Alpay Kabacalı’nın hazırladığı Tarihin Aynasında İstanbul Hayatı, ünlü yazarların yapıtlarından seçmelerle, bize İstanbul’u yeniden sevdiriyor.
Kitabın başında Fazıl Hüsnü Dağlarca’nın iki dizesi yer alıyor:
"Eski İstanbul anılardan eski
Göresin usul usul gez ki."
Alpay Kabacalı, Önsöz’de kitabının özelliğine değiniyor: "Elinizdeki kitap, alıntılarla oluşturulmuştur ve tarih içerisindeki İstanbul’un yaşam biçimini geniş bir perspektiften yansıtmayı amaçlamaktadır: Bir yanda, Osmanlı İmparatorluğu’nun merkezindeki kentte yer alan ve yönetimin merkezi olan sarayların gelenek ve görenekleri, başka bir deyişle saray hayatı. Öte yanda, İstanbul halkının günlük hayatı..."
Kitaptaki konu başlıkları, İstanbul’un çeşitli yönlerini fazlasıyla ortaya koyuyor.
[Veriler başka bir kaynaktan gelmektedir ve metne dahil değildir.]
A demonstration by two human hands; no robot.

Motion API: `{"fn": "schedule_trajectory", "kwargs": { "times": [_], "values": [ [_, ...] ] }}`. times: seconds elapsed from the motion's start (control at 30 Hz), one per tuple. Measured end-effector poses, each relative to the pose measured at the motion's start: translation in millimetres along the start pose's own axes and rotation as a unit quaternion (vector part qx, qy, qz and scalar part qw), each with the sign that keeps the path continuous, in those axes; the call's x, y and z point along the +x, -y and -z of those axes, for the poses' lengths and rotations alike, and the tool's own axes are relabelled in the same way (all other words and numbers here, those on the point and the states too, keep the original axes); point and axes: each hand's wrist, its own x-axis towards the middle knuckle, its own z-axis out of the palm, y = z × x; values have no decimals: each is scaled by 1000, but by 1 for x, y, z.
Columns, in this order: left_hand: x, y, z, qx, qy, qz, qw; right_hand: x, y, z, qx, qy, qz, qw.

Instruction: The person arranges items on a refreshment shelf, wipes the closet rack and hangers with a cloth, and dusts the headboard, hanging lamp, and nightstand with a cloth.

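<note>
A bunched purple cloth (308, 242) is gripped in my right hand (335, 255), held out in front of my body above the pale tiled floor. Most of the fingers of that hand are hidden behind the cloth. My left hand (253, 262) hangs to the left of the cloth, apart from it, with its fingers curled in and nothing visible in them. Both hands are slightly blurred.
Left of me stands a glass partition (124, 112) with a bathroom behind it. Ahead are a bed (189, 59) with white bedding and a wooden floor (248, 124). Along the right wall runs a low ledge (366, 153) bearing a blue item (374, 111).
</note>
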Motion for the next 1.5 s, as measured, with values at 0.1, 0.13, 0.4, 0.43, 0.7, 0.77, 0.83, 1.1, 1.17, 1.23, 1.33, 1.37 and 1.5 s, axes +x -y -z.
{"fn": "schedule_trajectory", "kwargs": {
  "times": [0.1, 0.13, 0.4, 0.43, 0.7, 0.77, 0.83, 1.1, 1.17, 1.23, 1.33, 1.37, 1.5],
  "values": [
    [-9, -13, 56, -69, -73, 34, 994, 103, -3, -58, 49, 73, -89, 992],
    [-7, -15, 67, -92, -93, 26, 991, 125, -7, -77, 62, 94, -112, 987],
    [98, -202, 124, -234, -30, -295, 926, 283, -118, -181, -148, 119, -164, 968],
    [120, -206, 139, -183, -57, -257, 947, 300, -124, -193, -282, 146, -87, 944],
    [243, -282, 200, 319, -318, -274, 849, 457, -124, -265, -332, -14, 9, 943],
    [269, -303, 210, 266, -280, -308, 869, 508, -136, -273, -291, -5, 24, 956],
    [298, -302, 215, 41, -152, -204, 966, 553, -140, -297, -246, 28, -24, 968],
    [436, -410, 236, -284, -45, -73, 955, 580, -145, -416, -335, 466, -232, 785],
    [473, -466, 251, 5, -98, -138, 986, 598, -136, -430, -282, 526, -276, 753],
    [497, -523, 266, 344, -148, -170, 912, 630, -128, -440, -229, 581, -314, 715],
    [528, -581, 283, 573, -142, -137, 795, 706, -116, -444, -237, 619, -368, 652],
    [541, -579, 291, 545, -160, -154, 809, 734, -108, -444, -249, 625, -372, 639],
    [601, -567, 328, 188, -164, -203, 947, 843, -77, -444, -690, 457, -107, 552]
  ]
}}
Kitapta neleri okuyacaksınız?
Eski İstanbul semtlerinin şiiri, geçmiş zaman mahalleleri, 18. ve 19. asırda Boğaziçi köşk ve kasırları, yalılar, Galata ve insanları, İstanbul’da aile hayatı, mahalle hayatı, evlilikler, doğum ve gelenekler, çocuk oyunları, okul ve okula başlama merasimleri, konaklarda hayat, hamamlar, meyhaneler, erkek ve kadın giyimleri, tramvaylar, arabalar, kayıklar, bisikletler, çalgılı kahveler, meşhur Direklerarası, Karagöz, eski bayramlar, ramazanlar, eğlenceler ve cambazlar, Káğıthane álemleri, spor, kimi gelenek ve ádetler...
Kitap İstanbul’da olan biten ve kayda geçirilmiş, bir yazar tarafından kaleme alınmış, anlatılmış ne varsa hepsini bir arada bize veriyor. Kimini ünlü bir edebiyatçının kaleminden, kimini de ünlü bir tarihçinin araştırmasından aktarıyor.
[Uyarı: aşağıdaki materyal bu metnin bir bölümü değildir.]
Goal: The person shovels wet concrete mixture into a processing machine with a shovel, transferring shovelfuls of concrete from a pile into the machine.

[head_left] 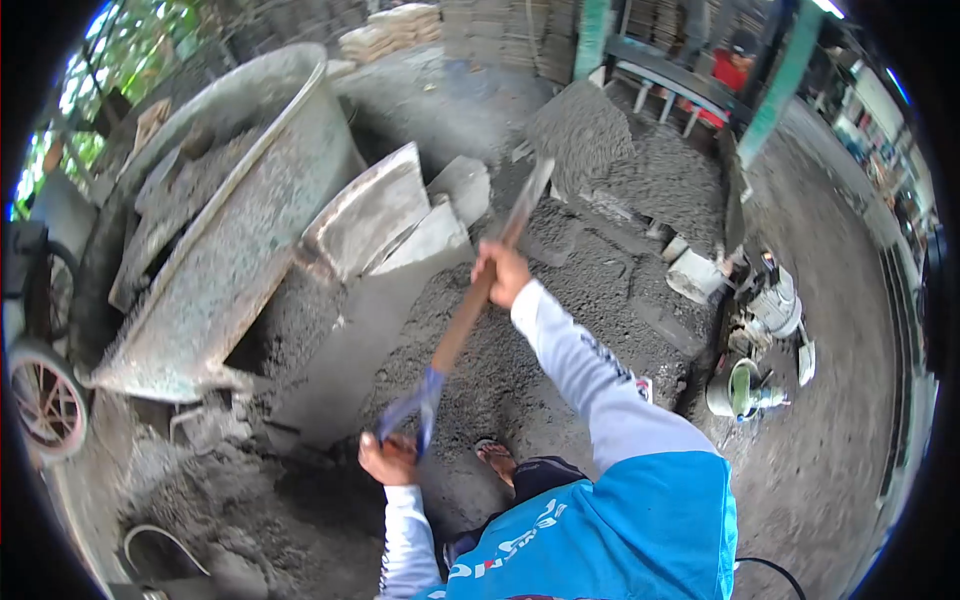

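Observation:
A shovel (462, 328) with a wooden shaft slants away from me across the grey mix. My left hand (388, 460) is closed round its blue D-shaped handle, low in the view. Farther up, my right hand (503, 272) grips the wooden shaft. The shaft's metal end points to a broad grey surface (580, 135) at the far side; motion blur keeps me from telling blade from mix there. Damp grey sandy mix (480, 365) spreads on the ground under the shovel and around my sandalled foot (495, 458).
On the left a large worn tub (250, 215) leans beside grey slabs (375, 215), with a wheel (45, 400) near it. To the right stand a motor (775, 305) and a bucket (735, 390). A person in red (733, 70) is behind a bench (670, 75).

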A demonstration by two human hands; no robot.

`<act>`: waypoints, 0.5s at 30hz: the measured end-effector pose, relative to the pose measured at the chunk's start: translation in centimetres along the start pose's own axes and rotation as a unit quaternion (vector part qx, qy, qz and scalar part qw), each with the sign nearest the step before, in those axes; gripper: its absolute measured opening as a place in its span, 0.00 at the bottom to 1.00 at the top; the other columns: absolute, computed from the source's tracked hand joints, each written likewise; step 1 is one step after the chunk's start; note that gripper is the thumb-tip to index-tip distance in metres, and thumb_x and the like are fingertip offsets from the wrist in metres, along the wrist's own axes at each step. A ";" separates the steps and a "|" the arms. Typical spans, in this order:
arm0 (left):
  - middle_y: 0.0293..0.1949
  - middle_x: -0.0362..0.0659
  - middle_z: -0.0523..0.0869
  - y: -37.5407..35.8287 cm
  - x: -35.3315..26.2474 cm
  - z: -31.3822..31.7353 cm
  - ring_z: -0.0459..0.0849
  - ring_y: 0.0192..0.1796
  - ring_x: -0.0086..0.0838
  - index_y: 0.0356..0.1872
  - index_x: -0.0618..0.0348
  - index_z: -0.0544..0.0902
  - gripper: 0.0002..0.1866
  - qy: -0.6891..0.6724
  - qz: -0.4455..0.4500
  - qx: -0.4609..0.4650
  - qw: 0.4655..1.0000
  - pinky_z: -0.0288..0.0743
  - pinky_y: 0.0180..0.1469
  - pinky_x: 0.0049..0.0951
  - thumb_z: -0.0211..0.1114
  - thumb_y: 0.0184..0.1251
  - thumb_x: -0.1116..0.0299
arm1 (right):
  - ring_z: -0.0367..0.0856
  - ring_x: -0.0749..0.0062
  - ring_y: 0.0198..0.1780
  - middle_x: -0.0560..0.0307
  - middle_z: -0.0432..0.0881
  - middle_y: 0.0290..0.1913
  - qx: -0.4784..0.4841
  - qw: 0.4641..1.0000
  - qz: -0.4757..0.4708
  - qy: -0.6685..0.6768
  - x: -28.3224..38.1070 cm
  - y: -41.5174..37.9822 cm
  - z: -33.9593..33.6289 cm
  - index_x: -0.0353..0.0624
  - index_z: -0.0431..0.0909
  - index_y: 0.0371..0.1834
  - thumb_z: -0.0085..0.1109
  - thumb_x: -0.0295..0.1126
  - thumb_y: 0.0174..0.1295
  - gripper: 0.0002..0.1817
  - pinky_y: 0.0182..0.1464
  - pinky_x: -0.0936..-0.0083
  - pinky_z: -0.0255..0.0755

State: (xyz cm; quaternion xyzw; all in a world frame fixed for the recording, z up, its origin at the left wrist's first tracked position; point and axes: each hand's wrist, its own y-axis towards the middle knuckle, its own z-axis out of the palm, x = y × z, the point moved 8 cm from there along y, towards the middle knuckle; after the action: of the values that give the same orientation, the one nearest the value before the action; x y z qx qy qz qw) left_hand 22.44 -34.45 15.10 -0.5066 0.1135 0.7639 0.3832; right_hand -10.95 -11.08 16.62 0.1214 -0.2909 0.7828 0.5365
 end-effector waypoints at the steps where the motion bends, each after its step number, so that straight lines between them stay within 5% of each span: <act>1: 0.15 0.38 0.69 0.3 -3.5 5.8 0.68 0.16 0.26 0.19 0.55 0.71 0.26 0.018 0.068 0.046 0.996 0.62 0.18 0.29 0.60 0.63 0.43 | 0.73 0.67 0.23 0.57 0.72 0.21 0.044 0.998 -0.048 0.024 4.5 1.2 2.1 0.44 0.70 0.32 0.58 0.27 0.61 0.05 0.28 0.66 0.74; 2: 0.15 0.38 0.71 -0.1 -6.5 11.4 0.70 0.17 0.26 0.19 0.56 0.72 0.23 0.032 0.134 0.089 0.986 0.63 0.19 0.29 0.63 0.62 0.48 | 0.73 0.67 0.22 0.57 0.71 0.19 0.047 0.995 -0.079 0.036 8.7 1.9 3.3 0.44 0.70 0.32 0.57 0.28 0.61 0.05 0.28 0.67 0.74; 3: 0.16 0.38 0.72 -1.4 -9.5 16.4 0.70 0.18 0.28 0.19 0.57 0.72 0.22 0.140 0.303 0.159 0.929 0.63 0.20 0.30 0.66 0.60 0.51 | 0.72 0.67 0.22 0.58 0.71 0.19 0.075 0.990 -0.085 0.080 12.6 2.8 3.7 0.45 0.70 0.31 0.58 0.28 0.60 0.06 0.28 0.68 0.74; 5: 0.18 0.39 0.73 -5.9 -11.6 25.1 0.72 0.20 0.32 0.19 0.57 0.73 0.20 0.268 0.537 0.303 0.740 0.64 0.24 0.33 0.71 0.54 0.53 | 0.71 0.73 0.22 0.64 0.71 0.21 0.079 0.983 -0.148 0.080 19.5 1.2 2.9 0.47 0.70 0.31 0.63 0.31 0.57 0.09 0.29 0.73 0.71; 6: 0.19 0.39 0.74 -8.5 -10.9 27.8 0.72 0.21 0.33 0.19 0.56 0.74 0.20 0.292 0.605 0.381 0.635 0.65 0.26 0.35 0.73 0.50 0.53 | 0.70 0.76 0.23 0.67 0.70 0.22 0.104 0.975 -0.177 0.080 22.0 1.0 1.2 0.49 0.70 0.31 0.64 0.32 0.56 0.10 0.28 0.73 0.70; 8: 0.23 0.40 0.76 -11.6 -6.2 30.6 0.74 0.26 0.36 0.19 0.54 0.74 0.21 0.419 0.570 0.485 0.514 0.67 0.34 0.38 0.77 0.43 0.52 | 0.67 0.79 0.22 0.70 0.68 0.22 0.075 0.978 -0.191 0.042 24.6 -0.4 -3.4 0.51 0.68 0.30 0.61 0.37 0.59 0.10 0.27 0.73 0.68; 12: 0.25 0.40 0.77 -12.2 1.4 25.5 0.76 0.31 0.36 0.22 0.53 0.77 0.19 0.402 0.527 0.500 0.557 0.67 0.42 0.39 0.77 0.40 0.53 | 0.71 0.74 0.23 0.65 0.69 0.21 -0.057 0.984 -0.156 -0.064 21.4 -4.6 -8.8 0.49 0.67 0.29 0.58 0.38 0.63 0.11 0.27 0.75 0.71; 15: 0.29 0.40 0.79 -11.4 1.4 18.0 0.78 0.35 0.38 0.24 0.55 0.78 0.18 0.378 0.435 0.500 0.646 0.70 0.49 0.41 0.74 0.46 0.53 | 0.73 0.72 0.26 0.63 0.71 0.24 0.016 0.985 -0.148 -0.084 15.9 -8.2 -5.8 0.49 0.68 0.32 0.61 0.39 0.63 0.12 0.31 0.70 0.73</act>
State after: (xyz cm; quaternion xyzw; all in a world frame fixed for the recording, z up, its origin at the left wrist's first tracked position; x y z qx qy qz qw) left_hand 17.76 -15.89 24.63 -0.3750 0.8210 0.4118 0.1258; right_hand -9.07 6.66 22.63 0.2371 -0.3007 0.6865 0.6182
Günlük hayat, yalnız halkın değil, bütün bir imparatorluğun yaşam biçiminin panoramasını verir.
Fotoğraflar, tablolar, yazıya görsel zenginlik de katıyor.
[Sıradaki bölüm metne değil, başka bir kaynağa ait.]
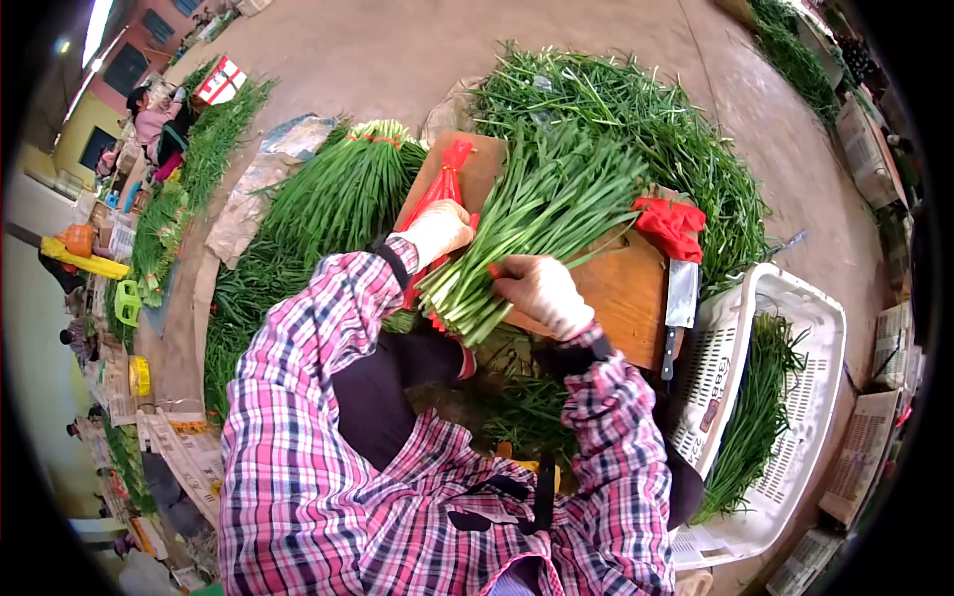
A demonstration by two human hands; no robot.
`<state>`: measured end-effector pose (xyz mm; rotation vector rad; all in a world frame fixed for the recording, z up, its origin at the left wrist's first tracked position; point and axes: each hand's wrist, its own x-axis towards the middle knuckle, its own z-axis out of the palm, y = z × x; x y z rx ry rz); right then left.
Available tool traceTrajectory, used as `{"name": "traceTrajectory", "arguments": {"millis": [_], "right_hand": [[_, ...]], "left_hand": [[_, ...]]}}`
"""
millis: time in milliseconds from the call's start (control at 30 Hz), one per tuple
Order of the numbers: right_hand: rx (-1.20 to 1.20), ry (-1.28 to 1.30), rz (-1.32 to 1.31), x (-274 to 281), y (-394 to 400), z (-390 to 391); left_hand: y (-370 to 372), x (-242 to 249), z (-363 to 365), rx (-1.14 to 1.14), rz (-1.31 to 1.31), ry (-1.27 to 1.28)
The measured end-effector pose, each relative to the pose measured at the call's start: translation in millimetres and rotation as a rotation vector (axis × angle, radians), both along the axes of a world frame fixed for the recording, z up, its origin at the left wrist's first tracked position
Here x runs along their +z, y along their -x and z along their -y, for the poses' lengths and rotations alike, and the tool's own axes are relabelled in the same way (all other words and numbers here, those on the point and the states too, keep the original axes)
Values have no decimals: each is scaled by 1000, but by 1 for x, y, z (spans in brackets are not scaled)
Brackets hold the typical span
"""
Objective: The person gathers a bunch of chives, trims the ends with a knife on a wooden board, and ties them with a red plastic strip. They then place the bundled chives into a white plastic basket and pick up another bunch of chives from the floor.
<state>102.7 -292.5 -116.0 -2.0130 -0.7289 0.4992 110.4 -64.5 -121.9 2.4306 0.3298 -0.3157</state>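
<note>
A loose bunch of garlic chives lies slanted across a wooden board, pale stem ends toward me. My left hand, in a pale glove, is closed over a bundle of red ties at the left of the bunch; its fingertips are partly hidden. Gloved too, my right hand has its fingers curled on the chives near the stem ends. A knife rests at the board's right edge, below a crumpled red cloth.
Tied chives lie at the left, and a large loose heap curves behind the board. A white plastic crate with chives inside stands close on my right. Another person sits at far left among more greens.
</note>
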Motion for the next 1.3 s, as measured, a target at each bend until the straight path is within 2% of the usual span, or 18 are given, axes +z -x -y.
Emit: {"name": "traceTrajectory", "arguments": {"millis": [67,133,167,200,267,333,467,533,600,667,733,800,867,1000,1033,1133,1233,1300], "right_hand": [[-99,-16,80,-39,17,-18],[-208,-67,64,-62,34,-31],[-259,-102,49,-65,37,-33],[-310,-135,28,-67,42,-33],[-351,-160,25,-70,52,-34],[-393,-188,83,-74,57,-33],[-305,-246,314,-73,67,-18],[-219,-226,544,-66,67,-14],[-136,-158,744,-51,61,-11],[-71,-156,887,-28,55,-11],[36,-166,963,9,51,-10],[105,-231,1009,29,49,-10],[173,-70,1077,61,53,-10],[224,-41,1051,83,43,-15],[219,-42,1018,76,33,-17],[147,-2,840,48,15,-17],[-11,-109,590,-24,-1,-16],[-92,-137,550,-49,3,-3]], "left_hand": [[11,7,4,56,0,-70],[15,-18,6,164,98,-219],[19,-28,7,261,89,-197],[28,-33,16,342,199,-233],[39,-47,25,443,276,-122],[48,-96,41,703,549,-217],[61,-84,57,629,665,-255],[61,-80,56,598,738,-229],[66,-67,63,673,667,-12],[69,-48,69,685,564,-102],[70,-34,65,646,396,-44],[68,-46,61,530,834,36],[70,-13,67,479,808,150],[63,14,65,297,666,383],[59,3,61,238,609,725],[35,-37,62,291,387,1186],[12,-106,48,265,216,976],[14,-115,65,244,173,1054]]}}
İstanbul gibi şehirlerde, her sokağın bir öyküsü, her binanın gerek mimarlık, gerek yerleşim açısından tarihi vardır.
Asaf Hálet Çelebi’nin kaleme aldığı Eski İstanbul Semtlerinin Şiiri’ni okuyunca, siz de her sokaktan geçişinizde belleğinizdeki dizeleri anımsayacaksınız, edebiyatın merceğinden bakacaksınız o mahalleye, sokağa. Mahalle ve mahalleli kaldı mı? Eski İstanbul’un bazı semtlerinde yaşıyor, mahalle ve mahalleli kavramları. Abdülhak Şinasi Hisar’ın Geçmiş Zaman Mahalleleri yazısında, öyle bir mahallede yaşıyorsanız dünle bugünü karşılaştıracaksınız. Eğer mahalleyi hiç gözlemlemedinizse, geçmişten bir kesiti okuyacaksınız. Sermet Muhtar Alus’un Galata ve İnsanları’nda dünkü Galata’dan bugüne kalanlar, o dönemin hálá yaşayan uzantılarını bulabilirsiniz. Eğlence dünyasının kadınlarını, adamlarını gördüğünüzde, değişenle değişmeyeni fark edeceksiniz. Raphaela Lewis’in Aile Hayatı yazısı kadar, aile fotoğrafları da, hayatımıza dair ipuçlarını veriyor. Ahşap konakların kapısındaki eşler, aile tarihini anlatıyor.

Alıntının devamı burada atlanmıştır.